Increased income inequality is only marginally associated with SRH and mortality, but the current evidence base is too methodologically limited to support a causal relationship. To address the gaps we identified, future research should focus on income inequality measured at the national level and addressing confounding with natural experiment approaches.
政策要点 人们认为收入会影响广泛的健康结果。然而,收入不平等(即人群中收入分配的不平等程度)是否会对健康产生额外影响,这一问题存在广泛争议。使用多层数据的研究(近年来此类研究越来越受欢迎)对于区分收入不平等对健康的背景影响和个人收入对健康的影响是必要的。我们的系统评价发现,收入不平等与自评健康状况不佳和全因死亡率之间仅有微弱关联。现有证据并未表明存在因果关系,尽管其在方法上仍存在缺陷且有限,很少有研究采用自然实验方法或在国家层面研究收入不平等。
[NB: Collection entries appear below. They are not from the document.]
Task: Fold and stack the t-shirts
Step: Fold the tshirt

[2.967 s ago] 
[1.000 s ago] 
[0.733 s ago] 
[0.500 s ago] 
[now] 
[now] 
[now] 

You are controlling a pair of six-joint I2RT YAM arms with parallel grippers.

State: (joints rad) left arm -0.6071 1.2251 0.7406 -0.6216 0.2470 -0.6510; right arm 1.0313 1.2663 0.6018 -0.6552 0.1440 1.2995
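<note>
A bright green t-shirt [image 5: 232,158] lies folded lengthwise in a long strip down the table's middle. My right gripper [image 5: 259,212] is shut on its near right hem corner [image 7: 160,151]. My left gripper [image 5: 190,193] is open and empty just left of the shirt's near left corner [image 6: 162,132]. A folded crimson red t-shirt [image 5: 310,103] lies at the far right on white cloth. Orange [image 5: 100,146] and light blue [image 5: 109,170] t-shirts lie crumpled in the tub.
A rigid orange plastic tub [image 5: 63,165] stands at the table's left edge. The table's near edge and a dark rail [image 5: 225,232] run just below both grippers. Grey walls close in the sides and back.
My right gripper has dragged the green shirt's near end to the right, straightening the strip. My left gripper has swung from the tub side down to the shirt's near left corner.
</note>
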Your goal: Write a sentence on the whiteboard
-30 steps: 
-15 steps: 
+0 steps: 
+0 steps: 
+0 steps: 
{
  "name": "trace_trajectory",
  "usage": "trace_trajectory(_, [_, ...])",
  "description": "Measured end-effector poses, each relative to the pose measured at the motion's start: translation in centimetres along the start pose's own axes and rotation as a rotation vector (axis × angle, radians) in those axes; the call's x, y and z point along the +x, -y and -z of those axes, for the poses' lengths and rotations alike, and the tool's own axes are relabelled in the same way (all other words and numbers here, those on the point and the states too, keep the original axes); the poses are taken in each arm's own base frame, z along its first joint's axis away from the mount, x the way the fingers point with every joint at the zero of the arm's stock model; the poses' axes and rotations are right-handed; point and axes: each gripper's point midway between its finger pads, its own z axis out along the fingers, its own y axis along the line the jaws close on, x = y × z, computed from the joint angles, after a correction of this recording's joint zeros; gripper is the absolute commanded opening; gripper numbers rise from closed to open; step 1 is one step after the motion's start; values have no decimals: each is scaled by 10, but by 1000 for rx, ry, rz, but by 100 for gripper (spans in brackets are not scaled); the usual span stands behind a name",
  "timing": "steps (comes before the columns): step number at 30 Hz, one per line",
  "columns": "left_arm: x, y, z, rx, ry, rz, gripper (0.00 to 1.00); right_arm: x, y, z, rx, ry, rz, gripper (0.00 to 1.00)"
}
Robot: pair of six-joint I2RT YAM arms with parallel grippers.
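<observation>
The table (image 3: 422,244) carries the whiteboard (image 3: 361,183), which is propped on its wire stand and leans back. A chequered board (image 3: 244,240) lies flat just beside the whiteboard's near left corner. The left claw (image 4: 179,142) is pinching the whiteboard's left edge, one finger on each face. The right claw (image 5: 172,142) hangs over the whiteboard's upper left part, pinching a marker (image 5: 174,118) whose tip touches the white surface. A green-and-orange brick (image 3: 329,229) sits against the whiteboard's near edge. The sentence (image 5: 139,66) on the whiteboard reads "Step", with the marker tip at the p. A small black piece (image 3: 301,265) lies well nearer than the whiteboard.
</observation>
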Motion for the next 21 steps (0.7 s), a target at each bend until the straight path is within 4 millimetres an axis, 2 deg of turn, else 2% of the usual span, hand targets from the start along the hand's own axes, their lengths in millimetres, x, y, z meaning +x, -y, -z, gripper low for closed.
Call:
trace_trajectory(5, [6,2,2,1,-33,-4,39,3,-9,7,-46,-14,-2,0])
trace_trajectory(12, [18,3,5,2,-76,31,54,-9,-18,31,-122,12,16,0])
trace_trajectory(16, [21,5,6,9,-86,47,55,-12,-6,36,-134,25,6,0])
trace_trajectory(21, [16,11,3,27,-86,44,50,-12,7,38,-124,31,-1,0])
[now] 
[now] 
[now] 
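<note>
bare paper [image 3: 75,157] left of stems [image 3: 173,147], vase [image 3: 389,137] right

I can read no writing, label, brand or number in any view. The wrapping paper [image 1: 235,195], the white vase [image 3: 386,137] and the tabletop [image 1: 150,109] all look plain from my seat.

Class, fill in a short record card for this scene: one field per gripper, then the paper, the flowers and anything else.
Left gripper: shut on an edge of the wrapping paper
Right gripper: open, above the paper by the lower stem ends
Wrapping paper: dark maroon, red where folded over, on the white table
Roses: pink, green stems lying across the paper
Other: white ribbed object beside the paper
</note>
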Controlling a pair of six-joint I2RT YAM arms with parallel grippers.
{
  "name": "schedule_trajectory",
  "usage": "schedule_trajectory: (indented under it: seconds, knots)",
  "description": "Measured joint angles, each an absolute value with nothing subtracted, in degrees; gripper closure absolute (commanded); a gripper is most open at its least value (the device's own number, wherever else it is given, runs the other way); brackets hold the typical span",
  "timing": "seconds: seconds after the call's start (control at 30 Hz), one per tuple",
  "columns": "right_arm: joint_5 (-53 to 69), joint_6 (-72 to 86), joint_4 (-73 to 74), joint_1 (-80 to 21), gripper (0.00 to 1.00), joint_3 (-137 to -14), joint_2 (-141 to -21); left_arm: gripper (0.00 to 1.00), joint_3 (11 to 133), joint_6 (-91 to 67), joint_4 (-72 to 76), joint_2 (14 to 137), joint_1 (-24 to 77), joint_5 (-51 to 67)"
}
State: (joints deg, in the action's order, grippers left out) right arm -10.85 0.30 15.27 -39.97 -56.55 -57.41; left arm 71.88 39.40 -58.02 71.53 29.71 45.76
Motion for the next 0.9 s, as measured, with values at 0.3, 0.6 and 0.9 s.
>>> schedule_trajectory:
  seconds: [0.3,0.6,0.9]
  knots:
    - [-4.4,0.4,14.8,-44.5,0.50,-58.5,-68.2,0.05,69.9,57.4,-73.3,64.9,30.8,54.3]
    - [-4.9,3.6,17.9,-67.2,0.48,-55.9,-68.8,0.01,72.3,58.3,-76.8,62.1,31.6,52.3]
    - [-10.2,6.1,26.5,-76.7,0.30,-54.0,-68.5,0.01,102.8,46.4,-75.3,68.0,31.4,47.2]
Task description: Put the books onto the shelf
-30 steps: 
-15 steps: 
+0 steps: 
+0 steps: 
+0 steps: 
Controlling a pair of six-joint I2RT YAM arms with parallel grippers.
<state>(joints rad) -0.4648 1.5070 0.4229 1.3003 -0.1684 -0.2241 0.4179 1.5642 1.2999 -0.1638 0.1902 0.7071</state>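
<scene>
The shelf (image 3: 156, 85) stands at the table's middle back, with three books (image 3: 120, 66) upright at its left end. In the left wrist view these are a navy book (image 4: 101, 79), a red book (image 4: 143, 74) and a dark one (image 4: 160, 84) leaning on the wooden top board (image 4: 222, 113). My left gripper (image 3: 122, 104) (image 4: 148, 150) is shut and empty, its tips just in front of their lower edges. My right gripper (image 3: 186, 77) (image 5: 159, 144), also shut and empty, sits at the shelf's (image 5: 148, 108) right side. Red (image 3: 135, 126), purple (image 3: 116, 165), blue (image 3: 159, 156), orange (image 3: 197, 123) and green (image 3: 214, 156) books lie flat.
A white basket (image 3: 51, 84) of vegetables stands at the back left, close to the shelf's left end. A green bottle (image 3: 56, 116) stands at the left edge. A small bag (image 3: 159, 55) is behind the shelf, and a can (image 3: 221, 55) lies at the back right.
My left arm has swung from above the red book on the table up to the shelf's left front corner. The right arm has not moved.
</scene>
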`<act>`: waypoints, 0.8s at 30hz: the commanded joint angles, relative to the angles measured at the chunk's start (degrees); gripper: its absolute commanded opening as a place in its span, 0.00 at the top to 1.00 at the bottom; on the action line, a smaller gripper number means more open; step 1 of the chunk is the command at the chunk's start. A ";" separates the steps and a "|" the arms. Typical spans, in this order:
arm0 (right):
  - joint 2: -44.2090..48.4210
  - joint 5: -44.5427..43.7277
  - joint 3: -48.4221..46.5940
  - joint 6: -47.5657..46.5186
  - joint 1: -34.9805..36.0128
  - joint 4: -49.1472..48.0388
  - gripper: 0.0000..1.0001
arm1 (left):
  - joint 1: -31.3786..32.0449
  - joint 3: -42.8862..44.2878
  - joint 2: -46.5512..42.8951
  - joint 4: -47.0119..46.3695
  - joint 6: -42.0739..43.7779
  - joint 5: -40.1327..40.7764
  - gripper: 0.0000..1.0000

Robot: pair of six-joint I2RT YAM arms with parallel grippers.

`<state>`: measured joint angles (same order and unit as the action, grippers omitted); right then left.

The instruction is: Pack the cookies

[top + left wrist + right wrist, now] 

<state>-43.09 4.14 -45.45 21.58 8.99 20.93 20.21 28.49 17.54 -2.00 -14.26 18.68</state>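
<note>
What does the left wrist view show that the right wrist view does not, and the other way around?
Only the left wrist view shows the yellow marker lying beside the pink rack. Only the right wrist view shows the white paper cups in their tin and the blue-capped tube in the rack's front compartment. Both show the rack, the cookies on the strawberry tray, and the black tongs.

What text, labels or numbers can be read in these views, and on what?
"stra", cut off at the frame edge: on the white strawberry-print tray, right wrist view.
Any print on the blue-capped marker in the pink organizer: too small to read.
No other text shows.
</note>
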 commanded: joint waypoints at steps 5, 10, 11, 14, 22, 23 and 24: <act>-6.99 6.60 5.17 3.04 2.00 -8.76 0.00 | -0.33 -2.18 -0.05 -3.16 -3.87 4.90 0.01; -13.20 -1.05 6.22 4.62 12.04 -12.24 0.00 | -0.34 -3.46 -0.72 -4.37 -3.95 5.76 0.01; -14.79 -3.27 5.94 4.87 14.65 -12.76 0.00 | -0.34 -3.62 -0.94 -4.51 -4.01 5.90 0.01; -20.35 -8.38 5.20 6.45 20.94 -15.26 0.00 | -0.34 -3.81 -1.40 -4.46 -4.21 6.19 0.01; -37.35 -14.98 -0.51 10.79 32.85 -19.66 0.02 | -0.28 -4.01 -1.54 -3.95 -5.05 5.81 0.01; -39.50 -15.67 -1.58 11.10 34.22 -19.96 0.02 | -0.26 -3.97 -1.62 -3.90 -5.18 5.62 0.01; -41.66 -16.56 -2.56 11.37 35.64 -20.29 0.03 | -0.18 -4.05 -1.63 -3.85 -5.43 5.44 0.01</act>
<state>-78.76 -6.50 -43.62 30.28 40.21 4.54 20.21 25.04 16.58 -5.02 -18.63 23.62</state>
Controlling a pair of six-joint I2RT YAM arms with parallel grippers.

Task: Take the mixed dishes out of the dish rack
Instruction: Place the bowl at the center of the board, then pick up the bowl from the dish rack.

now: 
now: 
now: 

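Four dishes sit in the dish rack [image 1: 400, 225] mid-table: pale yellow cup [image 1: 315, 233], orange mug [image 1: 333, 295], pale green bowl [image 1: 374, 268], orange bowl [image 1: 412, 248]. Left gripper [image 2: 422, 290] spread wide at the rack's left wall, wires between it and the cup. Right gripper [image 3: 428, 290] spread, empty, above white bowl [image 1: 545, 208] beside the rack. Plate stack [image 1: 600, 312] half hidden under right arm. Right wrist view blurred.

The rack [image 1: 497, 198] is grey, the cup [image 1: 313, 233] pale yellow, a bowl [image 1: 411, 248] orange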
收入不平等是直接影响健康,还是仅仅因为个人收入的影响而与之相关,这一问题长期以来一直存在争议。我们旨在了解收入不平等与自评健康状况(SRH)和全因死亡率之间的关联,并评估这些关系是否可能存在因果关系。
我们在Medline、ISI科学网、Embase和EconLit数据库(PROSPERO:CRD42021252791)中检索了使用多层数据并对个体层面社会经济地位进行调整的、考虑收入不平等与SRH或死亡率的研究。我们通过随机效应荟萃分析计算了自评健康状况不佳的合并比值比(OR)和死亡率的相对风险比(RR)。我们使用非随机干预研究中的偏倚风险工具对纳入研究进行严格评估。我们使用推荐分级评估、制定和评价框架评估证据的确定性,并使用布拉德福德·希尔(BH)观点评估因果关系。
主要荟萃分析纳入了38项评估SRH的横断面研究中的2916576名参与者,以及14项死亡率队列研究中的10727470名参与者。作为收入不平等衡量指标的基尼系数每增加0.05个单位,SRH和死亡率的OR和RR(95%置信区间)分别为1.06(1.03 - 1.08)和1.02(1.00 - 1.04)。共有63.2%的SRH研究和50.0%的死亡率研究存在严重偏倚风险(RoB),分别导致极低和低确定性评级。对于SRH和死亡率,我们未找到相关证据来评估特异性,对于SRH研究仅评估实验性BH观点;由于高RoB,关联强度和剂量反应梯度的证据尚无定论;我们发现了支持时间顺序和合理性的证据。
收入不平等加剧仅与SRH和死亡率存在微弱关联,但目前的证据基础在方法上过于有限,无法支持因果关系。为弥补我们发现的差距,未来研究应关注国家层面衡量的收入不平等,并采用自然实验方法解决混杂问题。